What to do = When you reach the line that contains "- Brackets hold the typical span" in the data below, start reproducing lines exactly, and stop after the line that contains "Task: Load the".

*** Opening of Data for this exercise ***

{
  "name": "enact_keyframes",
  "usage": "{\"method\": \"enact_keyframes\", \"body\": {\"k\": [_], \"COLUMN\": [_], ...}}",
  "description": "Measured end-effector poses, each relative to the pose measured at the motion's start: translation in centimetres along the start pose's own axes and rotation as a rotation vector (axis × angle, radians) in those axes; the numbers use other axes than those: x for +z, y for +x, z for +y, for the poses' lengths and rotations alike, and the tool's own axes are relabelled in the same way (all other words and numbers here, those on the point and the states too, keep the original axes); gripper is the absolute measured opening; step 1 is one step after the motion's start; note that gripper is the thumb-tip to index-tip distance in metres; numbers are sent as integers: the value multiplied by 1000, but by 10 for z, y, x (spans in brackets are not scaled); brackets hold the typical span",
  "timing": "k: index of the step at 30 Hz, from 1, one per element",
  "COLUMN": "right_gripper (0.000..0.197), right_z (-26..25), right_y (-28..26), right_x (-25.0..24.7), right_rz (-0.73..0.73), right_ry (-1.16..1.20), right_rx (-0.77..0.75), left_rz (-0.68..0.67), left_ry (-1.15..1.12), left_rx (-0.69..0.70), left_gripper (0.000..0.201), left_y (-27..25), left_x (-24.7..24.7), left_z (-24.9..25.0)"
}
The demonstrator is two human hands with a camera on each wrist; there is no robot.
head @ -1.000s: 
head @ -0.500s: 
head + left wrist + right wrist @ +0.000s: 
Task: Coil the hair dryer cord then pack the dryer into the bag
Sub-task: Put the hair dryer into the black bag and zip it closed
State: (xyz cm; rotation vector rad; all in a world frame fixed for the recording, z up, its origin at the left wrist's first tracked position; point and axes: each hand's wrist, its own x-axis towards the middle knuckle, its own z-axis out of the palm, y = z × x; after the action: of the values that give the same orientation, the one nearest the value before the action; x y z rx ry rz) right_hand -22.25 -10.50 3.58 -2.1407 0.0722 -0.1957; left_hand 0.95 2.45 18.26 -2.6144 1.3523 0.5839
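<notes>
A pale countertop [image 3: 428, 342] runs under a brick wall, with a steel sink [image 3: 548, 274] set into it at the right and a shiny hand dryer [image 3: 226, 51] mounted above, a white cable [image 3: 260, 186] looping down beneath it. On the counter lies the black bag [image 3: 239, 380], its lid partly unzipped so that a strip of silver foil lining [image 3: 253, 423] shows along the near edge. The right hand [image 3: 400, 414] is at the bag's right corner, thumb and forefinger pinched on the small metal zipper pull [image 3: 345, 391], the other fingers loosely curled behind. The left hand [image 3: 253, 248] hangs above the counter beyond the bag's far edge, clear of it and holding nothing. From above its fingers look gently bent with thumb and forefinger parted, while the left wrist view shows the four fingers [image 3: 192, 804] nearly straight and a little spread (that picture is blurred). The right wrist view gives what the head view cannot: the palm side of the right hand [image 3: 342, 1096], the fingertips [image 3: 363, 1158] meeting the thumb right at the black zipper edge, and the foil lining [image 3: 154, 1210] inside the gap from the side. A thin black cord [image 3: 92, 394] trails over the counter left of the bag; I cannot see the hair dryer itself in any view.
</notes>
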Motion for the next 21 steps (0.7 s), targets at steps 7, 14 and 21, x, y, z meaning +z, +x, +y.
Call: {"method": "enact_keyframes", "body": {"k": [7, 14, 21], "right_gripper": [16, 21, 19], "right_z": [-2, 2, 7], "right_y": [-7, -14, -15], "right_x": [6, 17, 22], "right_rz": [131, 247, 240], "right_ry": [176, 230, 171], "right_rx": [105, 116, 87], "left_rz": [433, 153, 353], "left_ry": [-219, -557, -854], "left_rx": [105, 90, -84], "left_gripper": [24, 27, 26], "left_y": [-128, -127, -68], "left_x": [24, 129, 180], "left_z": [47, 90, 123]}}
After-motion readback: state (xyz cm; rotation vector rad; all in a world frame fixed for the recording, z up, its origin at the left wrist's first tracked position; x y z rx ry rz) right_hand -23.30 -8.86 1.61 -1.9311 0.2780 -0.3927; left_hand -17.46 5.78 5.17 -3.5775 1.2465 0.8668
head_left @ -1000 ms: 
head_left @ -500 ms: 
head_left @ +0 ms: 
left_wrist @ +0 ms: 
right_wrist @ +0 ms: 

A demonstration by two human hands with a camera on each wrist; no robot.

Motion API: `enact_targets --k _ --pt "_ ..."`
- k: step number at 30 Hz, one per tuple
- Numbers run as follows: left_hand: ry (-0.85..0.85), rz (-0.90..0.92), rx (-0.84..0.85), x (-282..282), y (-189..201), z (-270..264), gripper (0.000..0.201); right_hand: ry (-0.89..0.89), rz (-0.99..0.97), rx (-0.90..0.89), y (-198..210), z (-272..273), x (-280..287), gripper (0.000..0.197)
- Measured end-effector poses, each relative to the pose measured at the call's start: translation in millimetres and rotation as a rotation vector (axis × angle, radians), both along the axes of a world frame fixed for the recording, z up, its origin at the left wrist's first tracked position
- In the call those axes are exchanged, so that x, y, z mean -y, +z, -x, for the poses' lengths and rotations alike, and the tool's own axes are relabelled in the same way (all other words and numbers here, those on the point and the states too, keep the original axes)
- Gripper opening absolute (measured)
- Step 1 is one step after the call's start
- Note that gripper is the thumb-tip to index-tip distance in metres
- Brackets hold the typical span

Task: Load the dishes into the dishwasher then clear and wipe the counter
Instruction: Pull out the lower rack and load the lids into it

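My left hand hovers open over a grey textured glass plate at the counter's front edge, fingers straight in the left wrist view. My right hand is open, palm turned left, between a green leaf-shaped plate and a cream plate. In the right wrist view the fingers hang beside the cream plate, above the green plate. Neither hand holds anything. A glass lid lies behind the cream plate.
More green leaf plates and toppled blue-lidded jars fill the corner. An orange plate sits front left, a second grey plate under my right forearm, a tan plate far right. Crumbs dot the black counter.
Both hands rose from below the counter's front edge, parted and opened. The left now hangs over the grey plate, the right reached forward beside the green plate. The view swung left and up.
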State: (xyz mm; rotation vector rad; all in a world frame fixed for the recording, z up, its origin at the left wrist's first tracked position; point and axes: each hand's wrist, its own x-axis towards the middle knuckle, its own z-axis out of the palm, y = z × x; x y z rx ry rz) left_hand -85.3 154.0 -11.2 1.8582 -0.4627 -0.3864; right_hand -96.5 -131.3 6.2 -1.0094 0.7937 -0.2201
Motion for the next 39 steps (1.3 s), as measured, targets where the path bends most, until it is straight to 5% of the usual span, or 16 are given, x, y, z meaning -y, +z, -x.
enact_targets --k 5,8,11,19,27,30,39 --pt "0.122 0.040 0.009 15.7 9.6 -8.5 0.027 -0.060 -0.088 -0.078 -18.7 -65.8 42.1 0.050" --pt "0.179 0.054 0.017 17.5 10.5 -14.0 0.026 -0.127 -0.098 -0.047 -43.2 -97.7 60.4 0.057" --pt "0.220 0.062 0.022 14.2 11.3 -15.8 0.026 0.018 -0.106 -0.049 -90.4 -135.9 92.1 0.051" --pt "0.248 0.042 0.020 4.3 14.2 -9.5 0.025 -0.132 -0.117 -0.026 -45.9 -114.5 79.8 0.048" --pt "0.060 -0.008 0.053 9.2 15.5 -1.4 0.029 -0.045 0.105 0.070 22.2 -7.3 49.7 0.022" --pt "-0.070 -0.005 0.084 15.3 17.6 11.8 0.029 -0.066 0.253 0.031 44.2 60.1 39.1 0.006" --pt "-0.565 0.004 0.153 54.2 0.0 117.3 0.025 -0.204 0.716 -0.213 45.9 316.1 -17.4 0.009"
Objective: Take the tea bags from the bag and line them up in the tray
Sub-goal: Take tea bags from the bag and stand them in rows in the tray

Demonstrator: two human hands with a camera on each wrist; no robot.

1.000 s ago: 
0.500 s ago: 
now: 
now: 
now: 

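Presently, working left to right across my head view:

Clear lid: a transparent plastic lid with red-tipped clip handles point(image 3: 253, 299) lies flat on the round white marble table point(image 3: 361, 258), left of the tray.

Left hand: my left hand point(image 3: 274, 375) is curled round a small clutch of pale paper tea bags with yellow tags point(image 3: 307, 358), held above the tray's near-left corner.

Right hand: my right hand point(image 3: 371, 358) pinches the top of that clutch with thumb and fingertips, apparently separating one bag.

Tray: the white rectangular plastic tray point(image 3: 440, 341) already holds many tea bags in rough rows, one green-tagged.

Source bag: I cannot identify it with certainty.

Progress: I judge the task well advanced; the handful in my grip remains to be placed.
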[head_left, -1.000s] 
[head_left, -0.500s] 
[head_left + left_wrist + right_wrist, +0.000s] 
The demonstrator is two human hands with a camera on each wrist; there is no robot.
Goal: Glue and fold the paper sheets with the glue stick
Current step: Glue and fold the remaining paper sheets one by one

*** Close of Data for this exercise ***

Result below =
- Brackets hold the typical span

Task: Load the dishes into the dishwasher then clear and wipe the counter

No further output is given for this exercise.